The “BackStreet Boys” From the Perspective of Stalkers
The “BackStreet Boys” From the Perspective of Stalkers

To take the strangeness to a more concerning level—they showed Andrew the picture they had taken of us—unbeknownst to us—at The Deck.

We felt this was somewhat creepy—but they had purchased the last several rounds of drinks for us and had another round cued up, so we wrote it off to all in good fun.

After another half an hour or so, we decided this part of the night had suited its purpose and was meant to end. 

We bid the mompack farewell and wandered over to Monk’s Bar & Grill—which possessed the dive bar feel we felt at home in—albeit a bit more touristy. 

After a few more rounds of beers, we could tell that the night was nearly at its ending point—our capacity for beer had met its limits. 

Yet we lingered, unable to commit to leaving until we finished the last beer on the table. 

Realizing our predicament, Drake grabbed the full beer and chugged it in one unsettling swift motion. 

Lawrence—looking stunned—told Andrew, “I thought Drake doesn’t really drink beer?!”

Andrew responded, “He doesn’t! Which means we gotta go!”

We thought it was the perfect ending to the night—except it wasn’t.

I think you can guess who followed us over from The Creamery. 

The bartender walked over and delivered another round of drinks and pointed to the mompack, who were leering at us.

We uncomfortably smiled back. 

Frozen by the apparition of the drinks, I broke our silence and rose, saying, “There’s no actual reason we need to drink these.” And we called it a night.

There’s a Holy Place

I know this sounds hyperbolic, but the holiest place on earth to us is a bar called Tom’s Burned Down Cafe—and that Friday, our holy pilgrimage would finally deliver us into its arms.

Only slightly hungover from the night before, we made breakfast and headed to Wonderstate Coffee in Bayfield (formerly known as Kickapoo Coffee). We held off on putting on our costumes—except for Drake, who boldly started the day wearing the leather crop top jacket and bridal veil.

As we ordered, the barista laughed at Drake and said it looked like we had a fun day ahead of us.

Having some time to kill before the next ferry to Madeline Island—the home of the town of La Pointe and Tom’s Burned Down Cafe.

We walked down to the marina and walked out onto the pier to check out the boats that were docked. 

We found a large vessel named the Superior Princess. It was Drake’s time to shine.

The Superior Princesses
The Superior Princesses

We took pictures of Drake posing like a travel influencer by the Superior Princess while shouting, “Who is she?!?!?!” 

Onlookers were both confused and mirthful—giggling at us. 

As the departure time of the ferry approached, we went back to the truck and donned our costumes. Andrew, the cowboy; Alex, the dirty Miami Vice undercover cop; Drake, the conspicuous bride-to-be; Lawrence, the chaperone—and most of all; Loeber, the security GooseMan. 

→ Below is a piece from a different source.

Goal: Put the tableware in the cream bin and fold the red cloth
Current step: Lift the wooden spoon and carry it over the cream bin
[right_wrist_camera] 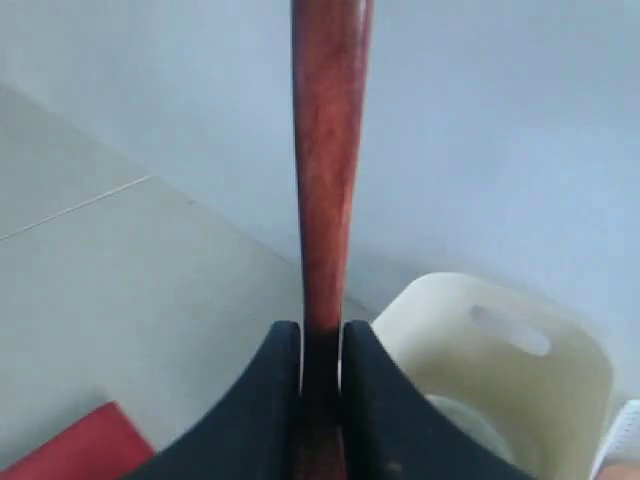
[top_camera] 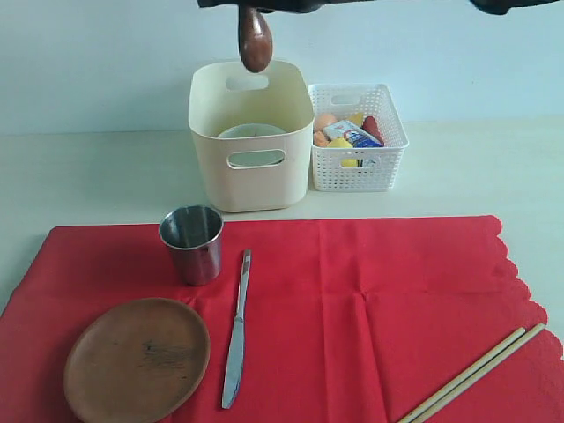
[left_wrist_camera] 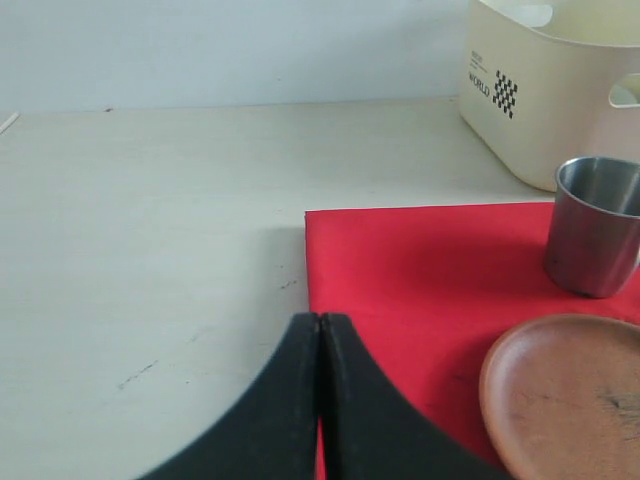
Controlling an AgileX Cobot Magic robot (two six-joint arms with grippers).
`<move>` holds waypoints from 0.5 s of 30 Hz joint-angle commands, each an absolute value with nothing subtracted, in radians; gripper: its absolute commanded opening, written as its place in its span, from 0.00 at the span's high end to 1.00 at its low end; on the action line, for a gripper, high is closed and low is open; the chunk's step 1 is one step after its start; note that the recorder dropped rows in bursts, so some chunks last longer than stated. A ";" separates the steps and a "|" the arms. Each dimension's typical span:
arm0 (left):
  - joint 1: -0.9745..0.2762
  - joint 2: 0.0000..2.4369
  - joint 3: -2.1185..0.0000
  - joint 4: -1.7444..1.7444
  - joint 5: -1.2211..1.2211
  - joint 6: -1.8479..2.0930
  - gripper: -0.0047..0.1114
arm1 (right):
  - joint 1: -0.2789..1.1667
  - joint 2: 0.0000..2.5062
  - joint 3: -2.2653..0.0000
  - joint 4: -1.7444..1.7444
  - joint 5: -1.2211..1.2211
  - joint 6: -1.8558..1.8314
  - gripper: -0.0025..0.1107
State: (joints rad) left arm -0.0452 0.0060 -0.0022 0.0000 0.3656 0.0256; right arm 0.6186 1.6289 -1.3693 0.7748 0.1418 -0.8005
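As I judge it, the step in hand is to put the dark wooden spoon [top_camera: 256, 40] into the cream bin [top_camera: 251, 189]. The right pincer [right_wrist_camera: 320, 330] is clenched on the spoon's handle and holds it in the air with the bowl end hanging down. It hangs about over the bin's back rim, but the exact depth I cannot tell. To do this well, I would bring the spoon over the middle of the opening and lower it before letting go, so that it does not strike the rim and fall outside. The pale bowl [top_camera: 251, 131] lies inside, so a low release is gentler. The left pincer [left_wrist_camera: 320, 320] is clenched on nothing, above the corner of the red cloth [top_camera: 370, 300].

The spoon is reddish-brown, smooth and a little glossy, with a long slim handle and an oval bowl. On the cloth wait the steel cup [top_camera: 192, 244], the round wooden plate [top_camera: 137, 359], the silver knife [top_camera: 236, 335] and the chopsticks [top_camera: 476, 374].
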 commanded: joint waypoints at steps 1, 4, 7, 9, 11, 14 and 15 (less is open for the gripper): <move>-0.045 0.000 0.000 -0.010 0.357 0.026 0.96 | 0.615 1.691 -1.376 0.772 0.000 -0.875 0.98; -0.045 0.000 0.000 -0.010 0.357 0.026 0.96 | 0.610 1.745 -1.394 0.769 -0.025 -0.923 0.98; -0.045 0.000 0.000 -0.010 0.357 0.026 0.96 | 0.591 1.814 -1.440 0.762 -0.025 -0.923 0.98; -0.045 0.000 0.000 -0.010 0.357 0.026 0.96 | 0.573 1.857 -1.476 0.762 -0.025 -0.923 0.98; -0.045 0.000 0.000 -0.010 0.357 0.026 0.96 | 0.552 1.901 -1.508 0.762 -0.018 -0.923 0.98; -0.045 0.000 0.000 -0.010 0.357 0.026 0.96 | 0.519 1.960 -1.558 0.762 -0.009 -0.913 0.98; -0.045 0.000 0.000 -0.010 0.357 0.026 0.96 | 0.510 1.982 -1.575 0.762 -0.007 -0.913 0.98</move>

We walked back down to the marina—residents and tourists alike all stared and laughed at us. 

We passed the barista, who must have just clocked off from her shift, and she chuckled, “This is everything I hoped for from you boys.”

Professional Goose Trainer and Cowboy Riding a Ferry
Professional Goose Trainer and Cowboy Riding a Ferry

While Loeber and Lawrence both have a crippling fear of open water, they understood the destination was much too important to be undermined by something as trifling as a lifelong phobia.

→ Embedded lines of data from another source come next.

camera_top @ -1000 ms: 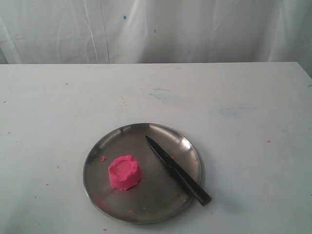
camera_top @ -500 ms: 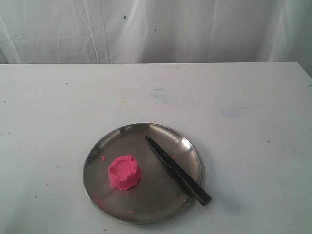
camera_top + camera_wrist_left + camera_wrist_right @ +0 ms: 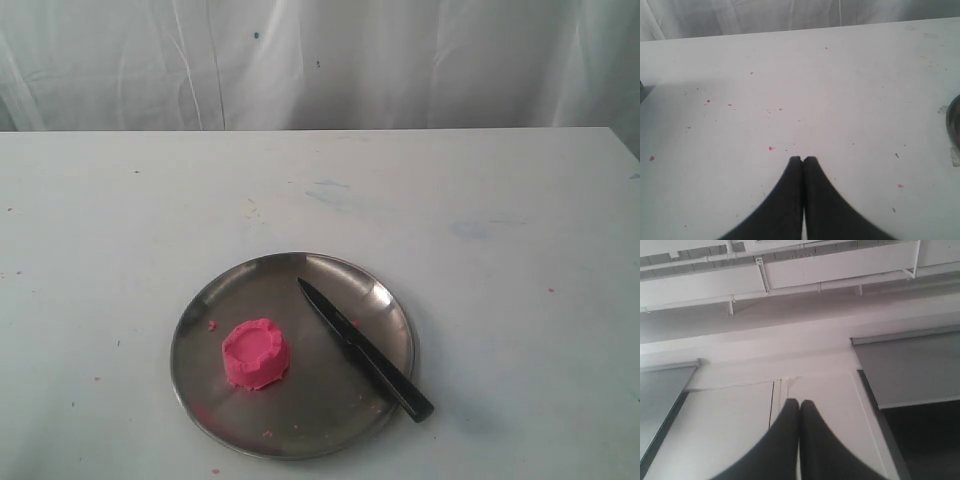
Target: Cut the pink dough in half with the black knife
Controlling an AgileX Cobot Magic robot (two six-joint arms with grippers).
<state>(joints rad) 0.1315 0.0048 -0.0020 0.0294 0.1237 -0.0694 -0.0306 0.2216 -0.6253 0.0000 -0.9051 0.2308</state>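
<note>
The pink dough (image 3: 256, 353), a round puck with a dented top, sits on the left part of a steel plate (image 3: 210, 390) near the table's front edge. The black knife (image 3: 362, 348) lies slantwise on the plate's right side, tip toward the plate's far middle, handle end over the rim at the front right. Neither arm appears in the exterior view. My left gripper (image 3: 803, 159) is shut and empty over bare white table. My right gripper (image 3: 799, 402) is shut and empty, pointing up at a wall and ceiling.
The white table (image 3: 480, 220) carries scattered pink crumbs (image 3: 770, 148). A white curtain (image 3: 320, 60) hangs behind the table's far edge. In the left wrist view the plate's rim (image 3: 956, 125) just shows at the frame's edge.
</note>
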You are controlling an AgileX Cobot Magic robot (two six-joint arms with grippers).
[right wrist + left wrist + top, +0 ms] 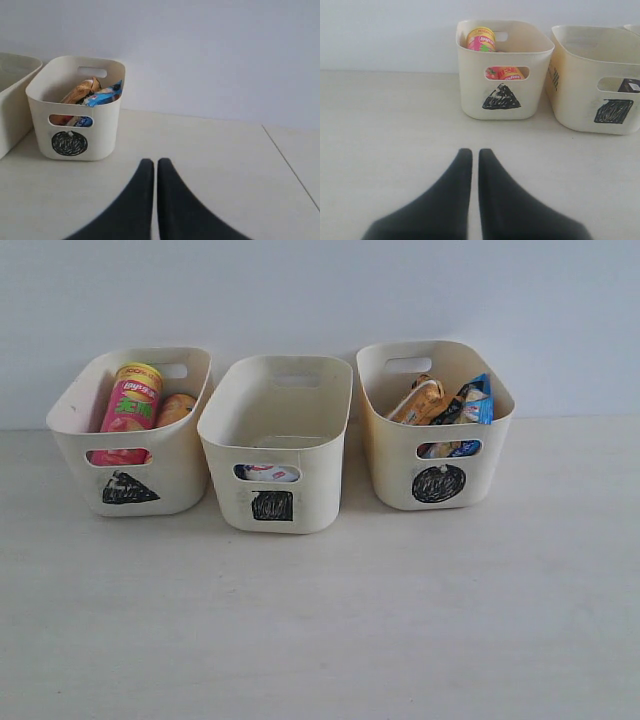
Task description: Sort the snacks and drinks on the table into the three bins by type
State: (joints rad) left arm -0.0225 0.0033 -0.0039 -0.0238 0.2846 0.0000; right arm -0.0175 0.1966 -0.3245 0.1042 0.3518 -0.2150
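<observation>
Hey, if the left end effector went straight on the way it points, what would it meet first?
Most likely the front wall of the cream plastic bin with the black scribbled triangle; only bare beige table lies between. It aims near a corner, so it might only graze.

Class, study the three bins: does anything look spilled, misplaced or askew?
Nothing stands out. The pink chip tube leans inside the triangle bin, the blue bag sits in the circle bin, the square bin stands upright between them, and nothing has spilled.
</observation>
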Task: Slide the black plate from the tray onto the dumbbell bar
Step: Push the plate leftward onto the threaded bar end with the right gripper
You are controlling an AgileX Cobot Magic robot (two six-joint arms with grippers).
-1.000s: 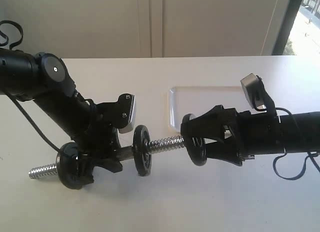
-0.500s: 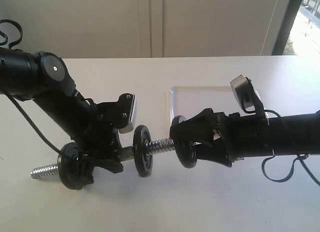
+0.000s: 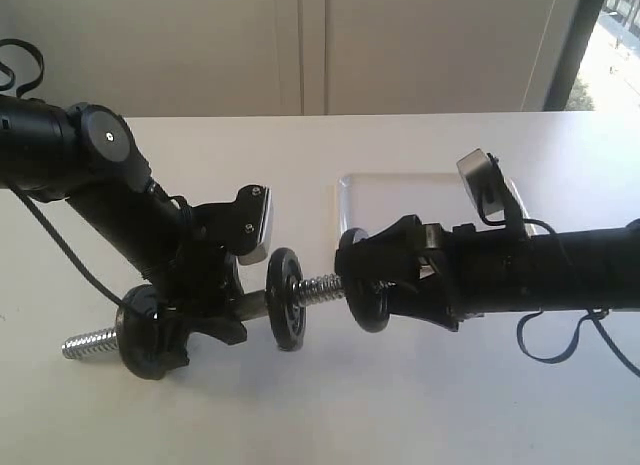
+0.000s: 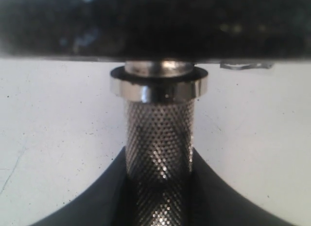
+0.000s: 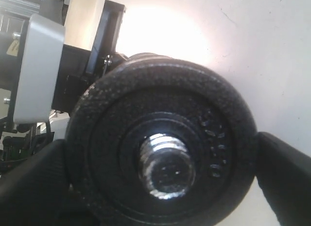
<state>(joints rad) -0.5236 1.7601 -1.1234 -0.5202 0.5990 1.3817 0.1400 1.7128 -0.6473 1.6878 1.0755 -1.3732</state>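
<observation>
The plate (image 5: 160, 138) sits on the bar's (image 3: 318, 287) threaded right end, the bar tip showing through its hole. The right claw (image 3: 362, 281) grips its rim. The left claw (image 3: 205, 310) clamps the bar's knurled middle over the counter (image 3: 420, 405), near the tray (image 3: 400, 190).

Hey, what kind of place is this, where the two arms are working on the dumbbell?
Probably an indoor robotics lab or test room: a plain white table, pale cabinet-like panels behind it, and a bright window at the far right.
</observation>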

We boarded the ferry and took our seats, and departed for La Pointe. 

A man shouted, “He must be the one who trains all the other Canadian geese!”

Halfway through the ferry ride, an attendant came down from the cockpit of the ship and tapped on my shoulder. 

“The Captain is asking if you can take off your hat; the reflection is blinding him.’”

From the Ashes

After departing the ferry, we meandered through the main street of La Pointe—showing Lawrence what the small island town had to offer. 

Then he caught his first glimpse of Tom’s and groaned, “Oh my god.”

Originally opened as a cafe named Leona’s, a small kitchen fire reduced the cafe to ruins. Heartbroken and financially devastated, the cafe’s owner Tom opened a makeshift bar from the back of his pickup, and the rest is history.

Linking our fates inextricably, Tom’s rose from the ashes in May of 1992—the same month I entered this cruel, twisted, beautiful world.

The Beautiful Refuse Heap That Is Tom’s Burned Down Cafe
The Beautiful Refuse Heap That Is Tom’s Burned Down Cafe

To most people, I describe Tom’s as a bar made from garbage. Demonstrating that one person's trash is another’s treasure, it is cobbled together from a collection of office furniture, canvas, ropes, and various other refuse. There’s even a car peeking out of the floorboards with a seating area built over it. 

Tom’s is also filled with hundreds of witticisms and aphorisms handmade on various boards and materials, such as “red meat isn’t bad for you, blueish green meat is.”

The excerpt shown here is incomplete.